**Work instruction:**
Keeping each line intact, print the whole listing.
____
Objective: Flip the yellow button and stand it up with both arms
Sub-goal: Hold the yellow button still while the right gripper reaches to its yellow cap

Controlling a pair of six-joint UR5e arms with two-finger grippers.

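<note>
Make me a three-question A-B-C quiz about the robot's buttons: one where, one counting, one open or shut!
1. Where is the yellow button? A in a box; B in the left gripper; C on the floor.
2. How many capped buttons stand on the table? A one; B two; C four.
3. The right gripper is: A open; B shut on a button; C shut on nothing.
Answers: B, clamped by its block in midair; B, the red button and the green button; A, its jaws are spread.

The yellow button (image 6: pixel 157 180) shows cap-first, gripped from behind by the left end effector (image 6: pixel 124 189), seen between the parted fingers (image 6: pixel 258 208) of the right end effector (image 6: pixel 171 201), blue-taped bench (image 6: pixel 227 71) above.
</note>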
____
**Answer area:**
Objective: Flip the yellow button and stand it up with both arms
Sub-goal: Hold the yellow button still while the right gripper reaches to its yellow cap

Controlling a pair of six-joint UR5e arms with two-finger grippers.

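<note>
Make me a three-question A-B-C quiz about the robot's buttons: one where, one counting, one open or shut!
1. Where is the yellow button? A in a box; B in the left gripper; C on the floor.
2. How many capped buttons stand on the table? A one; B two; C four.
3. The right gripper is: A open; B shut on a button; C shut on nothing.
Answers: B, clamped by its block in midair; B, the red button and the green button; A, its jaws are spread.

The yellow button (image 6: pixel 157 180) shows cap-first, gripped from behind by the left end effector (image 6: pixel 124 189), seen between the parted fingers (image 6: pixel 258 208) of the right end effector (image 6: pixel 171 201), blue-taped bench (image 6: pixel 227 71) above.
</note>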

Nothing else is part of this output.